Crucifixion is an oil on canvas painting by Simon Vouet, executed in 1636–1627. This painting is part of a set of three works, together with the paintings representing the Last Supper and the incredulity of St. Thomas. It is now in the Museum of Fine Arts of Lyon.

==History==
During the realization of this work, Vouet was the painter of King Louis XIII and one of the best known at his time. The painting was commissioned by Cardinal Pierre Séguier. He wanted it for the chapel of his mansion. This work was accompanied by two other paintings: The Last Supper and the Incredulity of Saint Thomas. These works represent three particular scenes from the life of Jesus between the Last Supper and his death on the cross. The Crucifixion was carried out between 1636 and 1637. After completed, the paintings were kept in the cardinal's chapel. Being arranged above the altar, these works were above all religious. It was subsequently offered in 1816 to the Musée des Beaux-Arts of Lyon by Cardinal Joseph Fesch. The painting is always surrounded by the two paintings mentioned.

==Description==
This canvas is a representation of the death of Jesus Christ on the cross. The characters present at his side seem to be struck by the scene, their gazes converge on the face of Christ. The painter chooses to represent the precise moment of the end of the agony of Christ, the tilted head seems to indicate his death. Mary painted in the lower right is presented in agony, as if she shared the pain of her son's death. The Virgin Mary is supported by the apostle John, looking at Jesus on the cross. On the left of the painting stands Mary Magdalen, from behind, startled by the scene, in a gesture of recoil and arms outstretched.

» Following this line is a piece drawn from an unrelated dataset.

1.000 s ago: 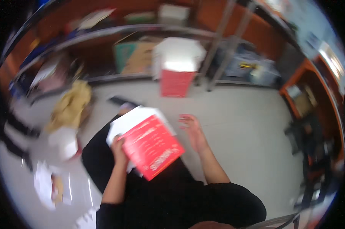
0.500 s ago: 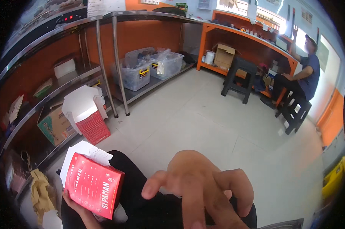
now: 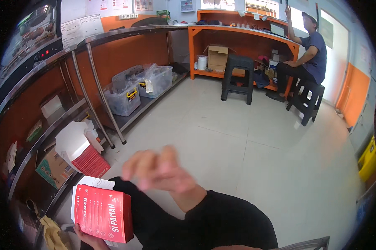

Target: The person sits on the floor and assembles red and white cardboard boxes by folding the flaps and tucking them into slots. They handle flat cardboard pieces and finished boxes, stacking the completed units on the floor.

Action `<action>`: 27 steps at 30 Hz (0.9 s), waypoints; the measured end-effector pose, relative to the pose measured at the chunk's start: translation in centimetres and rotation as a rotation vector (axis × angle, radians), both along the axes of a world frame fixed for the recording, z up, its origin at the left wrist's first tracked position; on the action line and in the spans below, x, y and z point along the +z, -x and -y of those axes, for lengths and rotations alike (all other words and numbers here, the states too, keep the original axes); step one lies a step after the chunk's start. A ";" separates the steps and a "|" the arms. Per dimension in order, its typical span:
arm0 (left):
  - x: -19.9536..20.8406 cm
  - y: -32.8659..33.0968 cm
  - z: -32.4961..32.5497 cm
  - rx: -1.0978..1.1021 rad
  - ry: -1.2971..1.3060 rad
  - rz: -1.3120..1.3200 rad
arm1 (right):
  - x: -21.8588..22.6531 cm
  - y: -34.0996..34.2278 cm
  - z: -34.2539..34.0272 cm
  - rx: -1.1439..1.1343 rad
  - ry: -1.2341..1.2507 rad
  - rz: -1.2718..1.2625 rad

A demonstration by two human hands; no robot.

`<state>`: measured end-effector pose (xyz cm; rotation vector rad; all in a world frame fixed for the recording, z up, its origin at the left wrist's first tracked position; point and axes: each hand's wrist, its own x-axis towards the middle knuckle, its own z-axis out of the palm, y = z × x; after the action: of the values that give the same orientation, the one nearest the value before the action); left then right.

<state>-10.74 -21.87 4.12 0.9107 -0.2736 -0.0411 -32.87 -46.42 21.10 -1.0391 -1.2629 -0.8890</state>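
Note:
A stack of nested red paper food boxes (image 3: 102, 214), with pale print and a white flap at the top, stands tilted over my lap at the lower left. My left hand (image 3: 90, 238) grips it from below at its lower left corner; most of those fingers are hidden behind it. To the right of the stack, my right hand (image 3: 161, 171) is raised over my black-clad legs, smeared by motion. Its fingers look apart and bent, and nothing shows in them. Beyond the held stack, another stack of red boxes (image 3: 91, 161) with white insides rests beside the shelf.
A metal shelf table (image 3: 98, 83) runs along the left, bearing clear plastic bins (image 3: 123, 102). Crumpled brown paper (image 3: 52, 235) lies at lower left. Far off stand a black stool (image 3: 238, 77) and an orange counter (image 3: 192, 54), where a seated person (image 3: 315, 50) raises one hand.
My right hand has moved left and away from me, toward the held boxes. My view has tipped up and turned right. The left hand still grips the stack.

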 end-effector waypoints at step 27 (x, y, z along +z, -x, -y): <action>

Jesus is highlighted by the white light projected on him, which makes him the central character of the work. In addition, we can distinguish, by their amplitudes and the impression of movement, a drape. The work is particular by the impressive drape of the virgin in the foreground as if to show the magnificence of the character. Vouet also made engravings of this drape, this shows all the work done by the painter for this precise detail.

The faces as well as the light, which recall the painter's Italian training, reinforce all the theatricality and solemnity of the scene.